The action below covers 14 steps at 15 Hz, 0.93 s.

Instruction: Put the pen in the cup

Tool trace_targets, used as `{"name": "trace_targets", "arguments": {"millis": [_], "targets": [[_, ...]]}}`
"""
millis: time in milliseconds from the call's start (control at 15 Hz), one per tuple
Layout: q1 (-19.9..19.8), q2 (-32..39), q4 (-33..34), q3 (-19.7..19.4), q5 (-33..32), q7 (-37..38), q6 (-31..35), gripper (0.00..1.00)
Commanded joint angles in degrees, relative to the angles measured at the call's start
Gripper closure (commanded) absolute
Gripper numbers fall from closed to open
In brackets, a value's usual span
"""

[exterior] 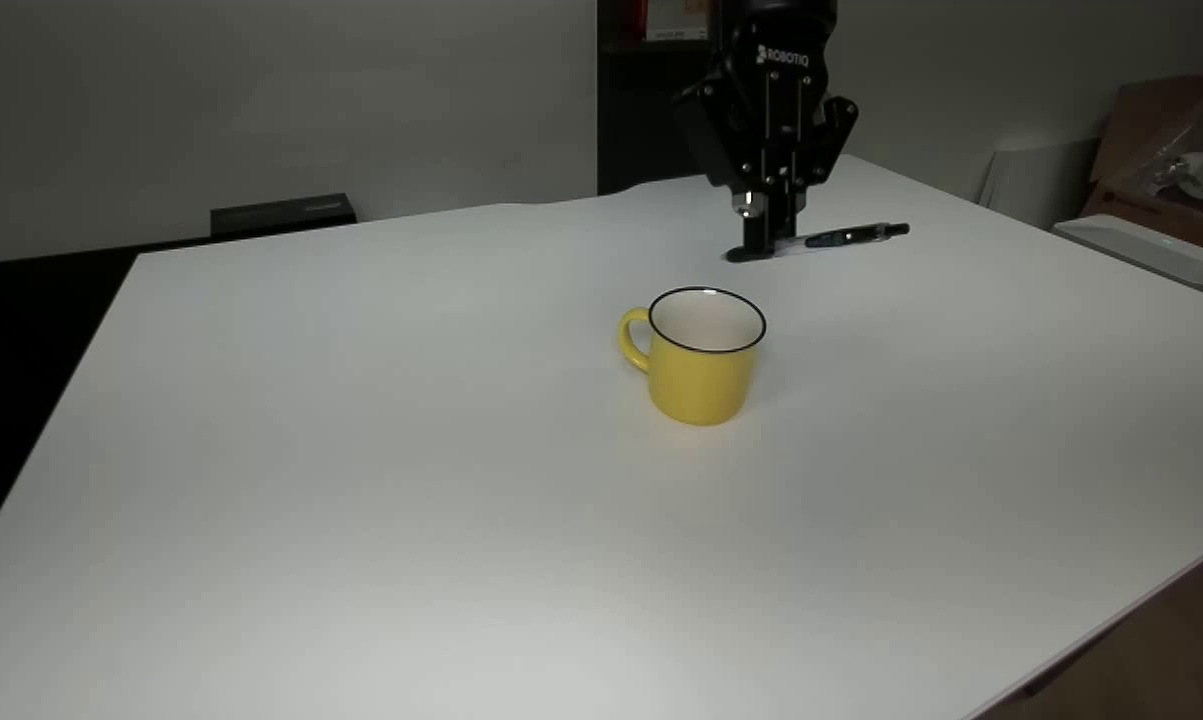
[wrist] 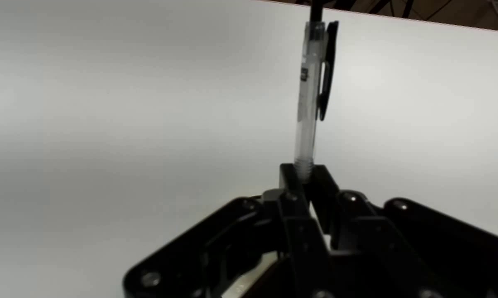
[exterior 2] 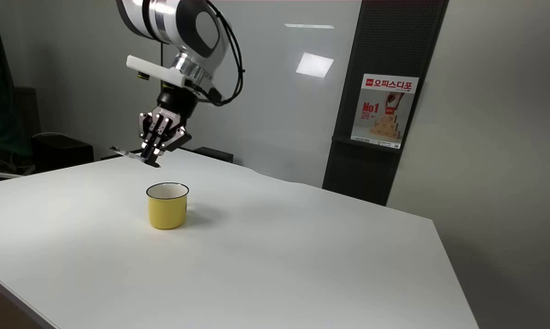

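The pen has a clear body with a black clip and dark ends. My gripper [wrist: 303,174] is shut on it near one end. The pen [wrist: 308,103] points away from the fingertips in the wrist view. In both exterior views the pen [exterior: 856,236] [exterior 2: 126,153] lies nearly level, and a short dark end sticks out past the gripper [exterior: 769,240] [exterior 2: 150,159]. The gripper appears above the table, behind the cup. The yellow cup [exterior: 701,385] stands upright with its dark rim up; it also shows in an exterior view [exterior 2: 167,214]. In the wrist view the gripper hides most of it.
The white table [exterior: 361,480] carries the cup. A black box [exterior: 283,214] lies past its far edge. A cardboard box [exterior: 1161,150] and a white tray [exterior: 1151,252] stand beyond another edge. A dark panel with a poster [exterior 2: 384,112] stands behind the table.
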Motion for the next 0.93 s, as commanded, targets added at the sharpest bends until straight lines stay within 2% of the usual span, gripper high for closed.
{"name": "trace_targets", "arguments": {"millis": [0,867], "targets": [[-1.1,5.9,7.2,-0.4,3.2,3.4,-4.5,0.97],[-4.2,18.0,18.7,-0.9,10.9,7.5,-7.0,0.97]]}}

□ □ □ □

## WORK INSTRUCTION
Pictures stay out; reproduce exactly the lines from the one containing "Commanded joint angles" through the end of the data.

## RESULT
Commanded joint angles in degrees, relative to the angles measured at the call's start
Gripper closure (commanded) absolute
Gripper numbers fall from closed to open
In brackets, a value's usual span
"""

[exterior] 
[wrist] 
[exterior 2] 

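The pen has a clear body with a black clip and dark ends. My gripper [wrist: 303,174] is shut on it near one end. The pen [wrist: 308,103] points away from the fingertips in the wrist view. In both exterior views the pen [exterior: 856,236] [exterior 2: 126,153] lies nearly level, and a short dark end sticks out past the gripper [exterior: 769,240] [exterior 2: 150,159]. The gripper appears above the table, behind the cup. The yellow cup [exterior: 701,385] stands upright with its dark rim up; it also shows in an exterior view [exterior 2: 167,214]. In the wrist view the gripper hides most of it.
The white table [exterior: 361,480] carries the cup. A black box [exterior: 283,214] lies past its far edge. A cardboard box [exterior: 1161,150] and a white tray [exterior: 1151,252] stand beyond another edge. A dark panel with a poster [exterior 2: 384,112] stands behind the table.
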Motion for the next 0.93 s, as commanded, targets added at the sharpest bends until straight lines stay within 2% of the usual span, gripper high for closed.
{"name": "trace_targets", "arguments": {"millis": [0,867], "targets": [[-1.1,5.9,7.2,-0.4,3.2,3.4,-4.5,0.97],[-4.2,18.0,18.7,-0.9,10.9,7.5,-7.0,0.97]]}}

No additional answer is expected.